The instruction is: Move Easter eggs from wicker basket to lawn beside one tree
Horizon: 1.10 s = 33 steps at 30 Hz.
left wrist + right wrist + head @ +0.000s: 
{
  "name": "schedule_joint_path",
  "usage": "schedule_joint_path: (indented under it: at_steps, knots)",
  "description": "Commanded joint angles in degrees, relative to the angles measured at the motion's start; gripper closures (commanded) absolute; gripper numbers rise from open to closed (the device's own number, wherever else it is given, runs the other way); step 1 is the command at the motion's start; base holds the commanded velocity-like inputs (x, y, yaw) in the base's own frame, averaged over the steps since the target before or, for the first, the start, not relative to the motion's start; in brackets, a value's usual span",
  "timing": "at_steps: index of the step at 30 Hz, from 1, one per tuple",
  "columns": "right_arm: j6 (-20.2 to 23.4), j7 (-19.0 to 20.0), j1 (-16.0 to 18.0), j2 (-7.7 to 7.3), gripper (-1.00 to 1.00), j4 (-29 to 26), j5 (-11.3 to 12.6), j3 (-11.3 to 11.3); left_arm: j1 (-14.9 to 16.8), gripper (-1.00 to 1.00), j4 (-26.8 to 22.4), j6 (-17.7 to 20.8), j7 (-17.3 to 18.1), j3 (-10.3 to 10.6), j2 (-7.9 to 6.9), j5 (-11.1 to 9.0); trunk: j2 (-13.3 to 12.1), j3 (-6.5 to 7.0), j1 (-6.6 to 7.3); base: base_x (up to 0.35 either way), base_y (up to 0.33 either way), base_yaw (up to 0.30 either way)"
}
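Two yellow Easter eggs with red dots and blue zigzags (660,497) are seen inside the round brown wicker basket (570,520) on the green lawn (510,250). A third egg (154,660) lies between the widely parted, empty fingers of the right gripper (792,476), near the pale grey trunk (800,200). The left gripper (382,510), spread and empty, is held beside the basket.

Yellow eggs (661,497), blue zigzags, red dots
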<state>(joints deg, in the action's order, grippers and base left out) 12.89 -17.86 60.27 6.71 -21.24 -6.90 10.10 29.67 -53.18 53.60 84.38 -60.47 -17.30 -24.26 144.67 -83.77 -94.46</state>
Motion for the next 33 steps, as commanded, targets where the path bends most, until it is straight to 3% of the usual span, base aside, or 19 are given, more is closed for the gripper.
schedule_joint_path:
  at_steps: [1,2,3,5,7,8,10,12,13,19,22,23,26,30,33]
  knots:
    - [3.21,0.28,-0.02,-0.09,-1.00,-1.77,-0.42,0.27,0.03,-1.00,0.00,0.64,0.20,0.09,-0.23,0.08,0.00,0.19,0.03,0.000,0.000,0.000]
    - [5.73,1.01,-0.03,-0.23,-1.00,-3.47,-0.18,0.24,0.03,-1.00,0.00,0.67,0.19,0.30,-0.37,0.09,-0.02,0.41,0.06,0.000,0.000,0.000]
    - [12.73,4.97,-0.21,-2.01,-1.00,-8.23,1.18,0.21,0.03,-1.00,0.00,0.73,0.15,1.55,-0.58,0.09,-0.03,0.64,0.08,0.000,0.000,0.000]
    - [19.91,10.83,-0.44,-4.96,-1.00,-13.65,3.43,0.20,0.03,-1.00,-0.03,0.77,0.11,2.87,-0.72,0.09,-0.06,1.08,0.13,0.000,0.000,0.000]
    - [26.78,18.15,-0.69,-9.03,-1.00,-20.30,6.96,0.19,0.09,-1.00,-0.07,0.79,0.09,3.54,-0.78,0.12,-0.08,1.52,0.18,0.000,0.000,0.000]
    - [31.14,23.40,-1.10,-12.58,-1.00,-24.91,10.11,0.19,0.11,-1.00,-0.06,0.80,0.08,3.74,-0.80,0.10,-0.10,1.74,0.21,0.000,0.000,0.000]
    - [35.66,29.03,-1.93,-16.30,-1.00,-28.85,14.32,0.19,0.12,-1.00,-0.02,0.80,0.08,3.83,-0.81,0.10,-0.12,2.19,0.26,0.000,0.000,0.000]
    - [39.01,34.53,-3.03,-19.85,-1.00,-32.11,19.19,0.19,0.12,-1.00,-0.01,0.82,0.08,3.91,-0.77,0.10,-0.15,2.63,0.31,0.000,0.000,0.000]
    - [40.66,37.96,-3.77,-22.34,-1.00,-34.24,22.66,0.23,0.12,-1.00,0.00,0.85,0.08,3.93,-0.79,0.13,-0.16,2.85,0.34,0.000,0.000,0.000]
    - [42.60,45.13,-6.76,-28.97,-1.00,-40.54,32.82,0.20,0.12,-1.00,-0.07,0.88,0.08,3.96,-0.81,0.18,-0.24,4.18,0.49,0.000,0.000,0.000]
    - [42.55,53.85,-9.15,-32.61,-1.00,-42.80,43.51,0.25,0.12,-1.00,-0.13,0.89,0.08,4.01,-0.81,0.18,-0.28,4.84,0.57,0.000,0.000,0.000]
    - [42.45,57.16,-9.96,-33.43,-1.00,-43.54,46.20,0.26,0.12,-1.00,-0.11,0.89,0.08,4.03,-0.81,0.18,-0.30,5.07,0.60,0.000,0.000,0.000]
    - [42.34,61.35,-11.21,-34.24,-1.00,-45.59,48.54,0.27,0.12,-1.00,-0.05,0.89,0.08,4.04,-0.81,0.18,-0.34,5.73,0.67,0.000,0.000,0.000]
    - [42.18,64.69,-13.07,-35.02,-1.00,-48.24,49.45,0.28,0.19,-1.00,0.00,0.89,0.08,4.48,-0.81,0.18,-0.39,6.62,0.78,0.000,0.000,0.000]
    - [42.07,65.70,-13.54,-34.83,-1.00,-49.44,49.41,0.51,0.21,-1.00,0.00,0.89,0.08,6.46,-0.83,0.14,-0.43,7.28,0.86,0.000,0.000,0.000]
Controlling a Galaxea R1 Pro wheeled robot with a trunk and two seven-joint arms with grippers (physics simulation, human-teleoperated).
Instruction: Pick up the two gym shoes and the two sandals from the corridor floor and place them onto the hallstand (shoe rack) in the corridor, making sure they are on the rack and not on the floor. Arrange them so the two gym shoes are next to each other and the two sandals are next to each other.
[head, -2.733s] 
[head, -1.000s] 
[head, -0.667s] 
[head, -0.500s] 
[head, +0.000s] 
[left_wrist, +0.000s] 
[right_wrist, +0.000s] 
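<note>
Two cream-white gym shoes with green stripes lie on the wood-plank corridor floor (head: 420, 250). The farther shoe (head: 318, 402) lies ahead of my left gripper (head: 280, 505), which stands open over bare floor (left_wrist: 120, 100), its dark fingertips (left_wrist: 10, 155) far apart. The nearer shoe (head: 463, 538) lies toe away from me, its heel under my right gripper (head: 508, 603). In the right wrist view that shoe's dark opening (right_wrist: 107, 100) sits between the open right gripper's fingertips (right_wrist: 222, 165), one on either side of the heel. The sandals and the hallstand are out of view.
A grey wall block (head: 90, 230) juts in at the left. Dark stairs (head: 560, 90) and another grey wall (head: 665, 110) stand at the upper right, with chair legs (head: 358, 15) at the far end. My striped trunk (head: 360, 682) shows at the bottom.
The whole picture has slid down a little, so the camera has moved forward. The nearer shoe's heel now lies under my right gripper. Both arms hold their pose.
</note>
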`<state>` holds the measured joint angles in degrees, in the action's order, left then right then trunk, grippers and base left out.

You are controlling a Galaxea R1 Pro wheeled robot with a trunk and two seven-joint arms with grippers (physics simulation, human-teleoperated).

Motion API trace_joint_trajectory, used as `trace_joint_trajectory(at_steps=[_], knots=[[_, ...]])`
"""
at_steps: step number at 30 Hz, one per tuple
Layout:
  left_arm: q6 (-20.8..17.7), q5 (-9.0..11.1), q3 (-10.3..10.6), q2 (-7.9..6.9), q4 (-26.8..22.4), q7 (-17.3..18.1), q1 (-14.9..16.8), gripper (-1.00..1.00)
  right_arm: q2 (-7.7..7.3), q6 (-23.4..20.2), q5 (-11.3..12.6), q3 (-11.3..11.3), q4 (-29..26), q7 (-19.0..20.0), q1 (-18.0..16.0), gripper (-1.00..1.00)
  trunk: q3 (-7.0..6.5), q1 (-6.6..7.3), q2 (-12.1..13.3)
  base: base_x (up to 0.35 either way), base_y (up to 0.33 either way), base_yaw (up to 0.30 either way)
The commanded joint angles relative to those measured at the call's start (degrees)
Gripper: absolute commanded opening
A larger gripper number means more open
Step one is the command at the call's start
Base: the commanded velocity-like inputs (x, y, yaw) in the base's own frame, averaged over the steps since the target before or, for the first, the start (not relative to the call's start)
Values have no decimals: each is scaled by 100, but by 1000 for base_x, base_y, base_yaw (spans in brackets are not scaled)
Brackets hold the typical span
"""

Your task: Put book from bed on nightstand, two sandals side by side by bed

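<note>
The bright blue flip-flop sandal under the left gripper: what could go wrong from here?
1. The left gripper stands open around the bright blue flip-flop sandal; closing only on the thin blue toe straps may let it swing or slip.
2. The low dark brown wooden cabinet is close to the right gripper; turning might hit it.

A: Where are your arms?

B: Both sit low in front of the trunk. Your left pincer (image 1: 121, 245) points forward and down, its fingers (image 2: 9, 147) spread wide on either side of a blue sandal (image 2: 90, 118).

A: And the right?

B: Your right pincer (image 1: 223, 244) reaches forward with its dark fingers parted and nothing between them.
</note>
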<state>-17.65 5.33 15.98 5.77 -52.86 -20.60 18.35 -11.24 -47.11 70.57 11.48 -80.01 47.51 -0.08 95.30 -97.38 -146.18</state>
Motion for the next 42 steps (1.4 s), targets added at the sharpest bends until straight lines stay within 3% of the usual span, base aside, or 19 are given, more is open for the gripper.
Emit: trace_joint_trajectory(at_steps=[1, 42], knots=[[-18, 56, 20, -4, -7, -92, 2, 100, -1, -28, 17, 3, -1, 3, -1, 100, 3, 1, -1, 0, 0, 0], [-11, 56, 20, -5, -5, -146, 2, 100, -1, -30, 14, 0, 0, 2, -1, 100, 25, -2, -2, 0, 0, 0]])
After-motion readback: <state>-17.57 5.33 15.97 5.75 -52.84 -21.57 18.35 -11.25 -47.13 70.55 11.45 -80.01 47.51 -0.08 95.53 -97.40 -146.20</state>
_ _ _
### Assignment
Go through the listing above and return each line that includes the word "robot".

### Exercise solution
Controlling a Galaxea R1 Pro wheeled robot with a trunk and two seven-joint arms with grippers (physics simulation, human-teleoperated).
You are controlling a Galaxea R1 Pro wheeled robot with a trunk and two seven-joint arms with grippers (physics simulation, human-teleoperated).

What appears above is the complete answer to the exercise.